Ultimately, though, colour accuracy is also subject to the content and the brightness of your screen. If your images, videos, apps, and other stuff aren’t properly calibrated or made using calibrated tools, having a dead-accurate display would only show the content’s flaws. We hope this helps to demystify why Oppo’s attention to colour is a bit of an overkill at this point, despite how the Find X series has always been brilliant when it comes to displaying colours.

Fortunately, all that power in colour isn’t pointless - Oppo added a little colour adjustment tool that adjusts colours based on your own vision (since not everyone perceives colour perfectly or equally). Hidden inside Display > Screen Colour Mode is another colour option called Colour Vision Enhancement.
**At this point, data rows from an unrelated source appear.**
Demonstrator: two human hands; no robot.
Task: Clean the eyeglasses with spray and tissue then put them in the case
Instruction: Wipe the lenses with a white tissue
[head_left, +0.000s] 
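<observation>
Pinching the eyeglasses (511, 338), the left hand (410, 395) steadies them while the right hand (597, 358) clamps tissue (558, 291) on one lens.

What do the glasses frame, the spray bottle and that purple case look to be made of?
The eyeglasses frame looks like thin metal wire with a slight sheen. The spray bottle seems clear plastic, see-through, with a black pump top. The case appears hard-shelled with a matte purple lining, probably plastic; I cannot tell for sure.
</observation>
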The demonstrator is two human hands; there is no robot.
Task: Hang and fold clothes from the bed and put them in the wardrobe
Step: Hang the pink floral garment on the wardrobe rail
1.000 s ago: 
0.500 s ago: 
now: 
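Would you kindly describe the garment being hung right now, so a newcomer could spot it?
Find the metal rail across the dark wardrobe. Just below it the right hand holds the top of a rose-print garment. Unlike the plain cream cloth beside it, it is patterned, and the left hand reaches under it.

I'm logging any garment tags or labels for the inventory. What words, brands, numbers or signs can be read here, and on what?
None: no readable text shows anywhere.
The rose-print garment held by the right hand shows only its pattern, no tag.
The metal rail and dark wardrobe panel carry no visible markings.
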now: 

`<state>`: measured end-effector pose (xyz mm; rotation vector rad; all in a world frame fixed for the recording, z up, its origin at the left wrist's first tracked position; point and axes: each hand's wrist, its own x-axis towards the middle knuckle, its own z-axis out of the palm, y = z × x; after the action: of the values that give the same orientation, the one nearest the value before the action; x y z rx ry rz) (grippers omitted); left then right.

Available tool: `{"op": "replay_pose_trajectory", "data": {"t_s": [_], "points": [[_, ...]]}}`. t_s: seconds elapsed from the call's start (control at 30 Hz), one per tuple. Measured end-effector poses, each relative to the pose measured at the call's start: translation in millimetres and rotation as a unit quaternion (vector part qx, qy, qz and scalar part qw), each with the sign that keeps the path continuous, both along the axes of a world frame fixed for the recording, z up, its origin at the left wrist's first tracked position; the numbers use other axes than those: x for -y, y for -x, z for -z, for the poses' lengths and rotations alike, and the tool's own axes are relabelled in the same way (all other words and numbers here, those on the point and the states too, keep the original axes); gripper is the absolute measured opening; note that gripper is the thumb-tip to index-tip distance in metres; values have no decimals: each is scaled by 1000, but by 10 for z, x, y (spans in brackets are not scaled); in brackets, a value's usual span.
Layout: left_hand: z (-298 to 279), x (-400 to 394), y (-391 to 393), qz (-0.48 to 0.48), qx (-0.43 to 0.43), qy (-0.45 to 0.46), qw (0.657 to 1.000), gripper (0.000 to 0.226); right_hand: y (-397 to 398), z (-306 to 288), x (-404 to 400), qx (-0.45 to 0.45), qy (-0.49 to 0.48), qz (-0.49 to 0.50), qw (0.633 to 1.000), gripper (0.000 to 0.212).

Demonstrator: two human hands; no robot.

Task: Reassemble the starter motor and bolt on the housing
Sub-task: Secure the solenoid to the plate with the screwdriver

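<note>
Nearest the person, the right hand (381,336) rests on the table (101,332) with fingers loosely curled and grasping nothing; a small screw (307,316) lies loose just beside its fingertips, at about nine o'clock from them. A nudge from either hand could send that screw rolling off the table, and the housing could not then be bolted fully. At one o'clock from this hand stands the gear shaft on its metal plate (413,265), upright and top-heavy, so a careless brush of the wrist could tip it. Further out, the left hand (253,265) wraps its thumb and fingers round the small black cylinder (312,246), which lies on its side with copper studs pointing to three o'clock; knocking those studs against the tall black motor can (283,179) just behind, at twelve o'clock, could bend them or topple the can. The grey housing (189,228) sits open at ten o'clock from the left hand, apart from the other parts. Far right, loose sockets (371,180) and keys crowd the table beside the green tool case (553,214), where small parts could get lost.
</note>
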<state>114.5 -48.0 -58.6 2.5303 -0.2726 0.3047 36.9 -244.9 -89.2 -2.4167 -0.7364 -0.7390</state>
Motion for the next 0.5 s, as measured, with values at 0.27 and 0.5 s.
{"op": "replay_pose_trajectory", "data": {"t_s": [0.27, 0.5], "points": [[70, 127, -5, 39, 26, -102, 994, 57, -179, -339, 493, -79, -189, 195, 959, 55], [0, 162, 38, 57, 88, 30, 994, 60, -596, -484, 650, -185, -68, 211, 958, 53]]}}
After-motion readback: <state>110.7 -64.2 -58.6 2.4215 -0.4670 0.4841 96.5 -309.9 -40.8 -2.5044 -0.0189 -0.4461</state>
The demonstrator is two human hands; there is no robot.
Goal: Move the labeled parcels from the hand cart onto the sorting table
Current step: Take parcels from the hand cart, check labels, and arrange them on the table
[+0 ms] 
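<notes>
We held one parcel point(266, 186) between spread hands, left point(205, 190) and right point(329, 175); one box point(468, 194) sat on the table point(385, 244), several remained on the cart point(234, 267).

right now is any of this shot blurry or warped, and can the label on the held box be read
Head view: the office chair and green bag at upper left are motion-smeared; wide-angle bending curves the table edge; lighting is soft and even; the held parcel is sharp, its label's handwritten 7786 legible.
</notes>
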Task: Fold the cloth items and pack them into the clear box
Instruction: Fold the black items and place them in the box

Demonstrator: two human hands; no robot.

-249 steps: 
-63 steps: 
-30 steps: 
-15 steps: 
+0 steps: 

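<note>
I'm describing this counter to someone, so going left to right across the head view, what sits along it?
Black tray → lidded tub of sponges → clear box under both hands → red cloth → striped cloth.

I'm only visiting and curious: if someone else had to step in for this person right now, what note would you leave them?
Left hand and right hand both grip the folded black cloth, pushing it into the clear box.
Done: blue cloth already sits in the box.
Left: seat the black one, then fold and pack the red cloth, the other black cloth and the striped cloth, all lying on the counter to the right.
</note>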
By selecting the Personalised option, the phone will prompt you to take a quick-and-easy colour test to determine your colour vision and limits. After you complete the test, the phone will tweak its display and compensate colours based on your perception. However, all this is very subjective, too - colours appear differently to your eyes when under different lighting conditions (for example, sunlight versus table side lamp versus office fluorescent tubes). So, it’s best to take the colour vision test in an environment where you think you’ll face the phone the most.

The audio quality is clear enough for video consumption, which is a nice touch.
 

UI & Features

As the latest flagship-tier smartphone from Oppo, the Find X3 Pro packs Android 11 cloaked underneath ColorOS 11.2 - basically, the most up-to-date Android operating system with Oppo’s proprietary interface to match. 

Most Android phone users would be familiar with how ColorOS does its best to recreate that Apple-like browsing and navigation experience. You’re still getting squarish app icons with rounded corners but in the Android format of app arrangement (selected apps available to the right, all apps tucked away in the App Drawer). ColorOS 11.2 has many of the core, yet default Android 11 enhancements. Two that come to mind are a customisable Dark Mode for the phone’s natural state and a customisable Always-On Display.

Oppo’s enhancements come in the form of a Three-Finger Translate gesture that does exactly what it says on the sticker. It’s an additional translate feature that comes along with three-finger screenshots. You could either take a screenshot by swiping down with three fingers or take a partial screenshot by holding three fingers on your display and dragging them in the direction you want. Tapping on the Translate button makes the phone look at that screenshot, and use Google Lens to provide that said translation.

Another feature is FlexDrop, where you can make an app minimise to a picture-in-picture size and have it positioned anywhere on the display. Any app you open after marking it a FlexDrop would have the previous app floating in the corner you parked it. It’s a somewhat hidden feature where you can access it by going into the Switch Apps menu (tapping the left-most icon out of the three default Android buttons for Apps, Home, and Back). Once you’re there, tap on the two dots near the top-right corner of an app and choose “Floating Window” to get FlexDrop.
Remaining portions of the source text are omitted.